# THE TASK
Set down, exactly, every line from the top of the listing through the one holding "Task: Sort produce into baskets".

# GIVEN MATERIAL
=====

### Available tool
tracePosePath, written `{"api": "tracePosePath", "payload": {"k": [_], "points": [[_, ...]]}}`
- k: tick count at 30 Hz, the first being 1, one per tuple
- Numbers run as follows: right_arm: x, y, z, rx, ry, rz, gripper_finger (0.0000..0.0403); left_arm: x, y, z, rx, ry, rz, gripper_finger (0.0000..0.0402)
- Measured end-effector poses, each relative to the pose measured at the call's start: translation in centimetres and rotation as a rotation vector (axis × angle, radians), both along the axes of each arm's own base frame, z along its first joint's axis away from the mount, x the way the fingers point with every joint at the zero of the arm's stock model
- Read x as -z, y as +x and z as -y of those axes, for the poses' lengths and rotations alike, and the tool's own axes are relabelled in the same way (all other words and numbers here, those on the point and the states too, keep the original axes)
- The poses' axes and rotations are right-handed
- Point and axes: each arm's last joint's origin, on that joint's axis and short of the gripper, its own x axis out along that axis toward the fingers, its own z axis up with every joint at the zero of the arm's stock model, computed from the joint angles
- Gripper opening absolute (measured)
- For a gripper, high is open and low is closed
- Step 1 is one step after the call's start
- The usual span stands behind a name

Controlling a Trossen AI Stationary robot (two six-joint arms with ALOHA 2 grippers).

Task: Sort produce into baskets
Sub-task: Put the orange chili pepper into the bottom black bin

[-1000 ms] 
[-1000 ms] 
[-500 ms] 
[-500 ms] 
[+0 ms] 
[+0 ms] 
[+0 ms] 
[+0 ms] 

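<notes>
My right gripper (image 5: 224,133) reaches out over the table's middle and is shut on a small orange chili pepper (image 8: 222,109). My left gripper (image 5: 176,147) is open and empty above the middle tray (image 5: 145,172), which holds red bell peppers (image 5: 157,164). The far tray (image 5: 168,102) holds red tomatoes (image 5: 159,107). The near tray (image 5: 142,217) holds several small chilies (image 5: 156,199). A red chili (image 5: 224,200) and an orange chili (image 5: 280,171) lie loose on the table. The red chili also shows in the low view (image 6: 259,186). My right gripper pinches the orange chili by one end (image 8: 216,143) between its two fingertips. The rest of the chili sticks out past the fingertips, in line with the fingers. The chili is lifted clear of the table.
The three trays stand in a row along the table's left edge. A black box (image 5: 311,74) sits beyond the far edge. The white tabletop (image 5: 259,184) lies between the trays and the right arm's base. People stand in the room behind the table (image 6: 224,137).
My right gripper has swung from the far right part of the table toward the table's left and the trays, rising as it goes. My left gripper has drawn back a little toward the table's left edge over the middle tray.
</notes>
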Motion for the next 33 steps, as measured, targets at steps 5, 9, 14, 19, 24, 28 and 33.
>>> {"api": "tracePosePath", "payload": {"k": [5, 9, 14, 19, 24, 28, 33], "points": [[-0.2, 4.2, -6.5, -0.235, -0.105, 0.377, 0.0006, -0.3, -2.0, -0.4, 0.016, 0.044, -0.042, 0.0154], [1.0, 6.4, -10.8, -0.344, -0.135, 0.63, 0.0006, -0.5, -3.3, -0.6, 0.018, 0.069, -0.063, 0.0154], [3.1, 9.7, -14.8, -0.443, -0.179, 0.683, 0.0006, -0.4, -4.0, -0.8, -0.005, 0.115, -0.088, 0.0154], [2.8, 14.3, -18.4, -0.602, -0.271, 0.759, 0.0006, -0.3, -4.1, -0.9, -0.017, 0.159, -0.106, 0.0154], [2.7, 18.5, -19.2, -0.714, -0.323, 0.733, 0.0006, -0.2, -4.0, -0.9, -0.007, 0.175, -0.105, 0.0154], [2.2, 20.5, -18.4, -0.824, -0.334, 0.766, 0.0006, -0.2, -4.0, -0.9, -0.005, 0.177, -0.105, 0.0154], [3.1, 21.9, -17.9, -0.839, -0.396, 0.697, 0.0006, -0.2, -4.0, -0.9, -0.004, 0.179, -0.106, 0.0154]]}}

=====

# WRITTEN REPLY
### Available tool
tracePosePath, written `{"api": "tracePosePath", "payload": {"k": [_], "points": [[_, ...]]}}`
- k: tick count at 30 Hz, the first being 1, one per tuple
- Numbers run as follows: right_arm: x, y, z, rx, ry, rz, gripper_finger (0.0000..0.0403); left_arm: x, y, z, rx, ry, rz, gripper_finger (0.0000..0.0402)
- Measured end-effector poses, each relative to the pose measured at the call's start: translation in centimetres and rotation as a rotation vector (axis × angle, radians), both along the axes of each arm's own base frame, z along its first joint's axis away from the mount, x the way the fingers point with every joint at the zero of the arm's stock model
- Read x as -z, y as +x and z as -y of those axes, for the poses' lengths and rotations alike, and the tool's own axes are relabelled in the same way (all other words and numbers here, those on the point and the states too, keep the original axes)
- The poses' axes and rotations are right-handed
- Point and axes: each arm's last joint's origin, on that joint's axis and short of the gripper, its own x axis out along that axis toward the fingers, its own z axis up with every joint at the zero of the arm's stock model, computed from the joint angles
- Gripper opening absolute (measured)
- For a gripper, high is open and low is closed
- Step 1 is one step after the call's start
- The usual span stands behind a name

Controlling a Trossen AI Stationary robot (two six-joint arms with ALOHA 2 grippers).

Task: Sort produce into baskets

The exercise has been answered completely.